Pablo Neruda
He wrote of intimacy, nature, social struggle and existential anguish – a bard whose legacy is a universal and eclectic body of work.
Ricardo Eliécer Neftalí Reyes Basoalto was born on July 12, 1904 in Parral, southern Chile. However, it was in Temuco where he studied, grew up and began to publish under his pen name, Pablo Neruda.
In Santiago, he studied French at the University of Chile’s Pedagogical Institute and participated in the Student Council’s activities. In 1923 his first book, Crepusculario (“Book of Twilights”), was published.
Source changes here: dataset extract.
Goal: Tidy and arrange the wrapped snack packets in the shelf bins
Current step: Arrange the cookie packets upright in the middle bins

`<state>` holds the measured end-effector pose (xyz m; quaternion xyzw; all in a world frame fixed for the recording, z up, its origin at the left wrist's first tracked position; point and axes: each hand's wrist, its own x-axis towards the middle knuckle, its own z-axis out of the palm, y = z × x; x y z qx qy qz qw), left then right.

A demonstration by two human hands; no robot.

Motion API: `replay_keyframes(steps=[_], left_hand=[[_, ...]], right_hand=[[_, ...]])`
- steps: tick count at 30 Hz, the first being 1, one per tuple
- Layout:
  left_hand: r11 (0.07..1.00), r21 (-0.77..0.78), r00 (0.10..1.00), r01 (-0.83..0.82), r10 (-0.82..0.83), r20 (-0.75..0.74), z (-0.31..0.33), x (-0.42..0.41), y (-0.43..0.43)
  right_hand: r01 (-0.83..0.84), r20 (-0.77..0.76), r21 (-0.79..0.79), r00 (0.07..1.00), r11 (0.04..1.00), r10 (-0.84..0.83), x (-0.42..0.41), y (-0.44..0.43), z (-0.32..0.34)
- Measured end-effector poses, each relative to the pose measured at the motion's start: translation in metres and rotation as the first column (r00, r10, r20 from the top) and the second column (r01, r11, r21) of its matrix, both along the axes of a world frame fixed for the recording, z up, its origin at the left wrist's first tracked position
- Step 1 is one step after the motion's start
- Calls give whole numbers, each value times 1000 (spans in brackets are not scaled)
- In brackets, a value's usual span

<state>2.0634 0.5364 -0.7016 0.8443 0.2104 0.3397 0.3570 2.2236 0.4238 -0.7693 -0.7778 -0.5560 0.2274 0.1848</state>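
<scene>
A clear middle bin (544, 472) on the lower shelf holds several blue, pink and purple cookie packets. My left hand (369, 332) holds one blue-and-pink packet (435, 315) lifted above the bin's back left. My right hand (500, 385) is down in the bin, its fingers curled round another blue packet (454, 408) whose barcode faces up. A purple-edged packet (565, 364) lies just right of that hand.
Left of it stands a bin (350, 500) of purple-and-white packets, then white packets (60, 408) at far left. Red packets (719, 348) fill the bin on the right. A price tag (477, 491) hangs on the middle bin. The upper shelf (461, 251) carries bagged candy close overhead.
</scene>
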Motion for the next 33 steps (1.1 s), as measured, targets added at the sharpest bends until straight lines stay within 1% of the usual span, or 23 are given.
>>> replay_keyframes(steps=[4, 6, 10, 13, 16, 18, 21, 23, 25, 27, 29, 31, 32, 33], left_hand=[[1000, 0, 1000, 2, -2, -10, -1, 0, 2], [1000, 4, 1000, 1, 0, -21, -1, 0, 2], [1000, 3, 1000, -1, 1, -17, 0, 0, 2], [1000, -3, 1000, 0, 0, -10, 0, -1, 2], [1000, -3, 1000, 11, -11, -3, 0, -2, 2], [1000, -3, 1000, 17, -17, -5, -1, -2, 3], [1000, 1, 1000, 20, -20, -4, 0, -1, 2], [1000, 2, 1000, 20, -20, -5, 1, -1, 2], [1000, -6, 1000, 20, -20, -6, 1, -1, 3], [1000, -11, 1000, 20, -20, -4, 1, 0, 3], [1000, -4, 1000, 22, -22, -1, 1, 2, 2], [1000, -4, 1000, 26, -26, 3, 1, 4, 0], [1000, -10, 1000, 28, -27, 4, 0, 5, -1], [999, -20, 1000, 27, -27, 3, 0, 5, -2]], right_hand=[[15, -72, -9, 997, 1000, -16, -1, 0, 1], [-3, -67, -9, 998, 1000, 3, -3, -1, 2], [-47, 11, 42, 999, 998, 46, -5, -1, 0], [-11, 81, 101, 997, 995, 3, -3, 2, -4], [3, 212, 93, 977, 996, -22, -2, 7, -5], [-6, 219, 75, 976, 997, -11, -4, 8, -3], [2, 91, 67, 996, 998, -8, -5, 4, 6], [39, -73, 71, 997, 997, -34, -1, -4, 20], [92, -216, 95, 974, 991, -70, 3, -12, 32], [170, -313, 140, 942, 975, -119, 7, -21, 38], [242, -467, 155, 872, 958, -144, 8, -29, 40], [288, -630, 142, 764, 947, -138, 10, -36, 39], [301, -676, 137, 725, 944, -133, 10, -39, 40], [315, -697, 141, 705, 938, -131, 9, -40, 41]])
A wide-ranging body of work would follow, including Veinte poemas de amor y una canción desesperada (“Twenty Poems of Love and a Song of Despair”), Canto general (“General Song”), Residencia en la tierra (“Residence on Earth”). Poet, traveler and politician, he was a diplomat in Burma, Spain, Mexico and France.
From Madrid, where he published España en el corazón (“Spain in My Heart”), he collaborated so that Chile would open its doors to exiled Republicans. He was a senator for the Communist Party, was persecuted and exiled in 1949. In 1969, he was a preliminary candidate to the Presidency of the Republic, but withdrew his candidacy in favor of Salvador Allende.
His extensive literary trajectory was crowned with the Nobel Prize for Literature in 1971, two years before his dead. He left behind his memories, Confieso que he vivido (“I Confess that I Have Lived”) among other works published posthumously.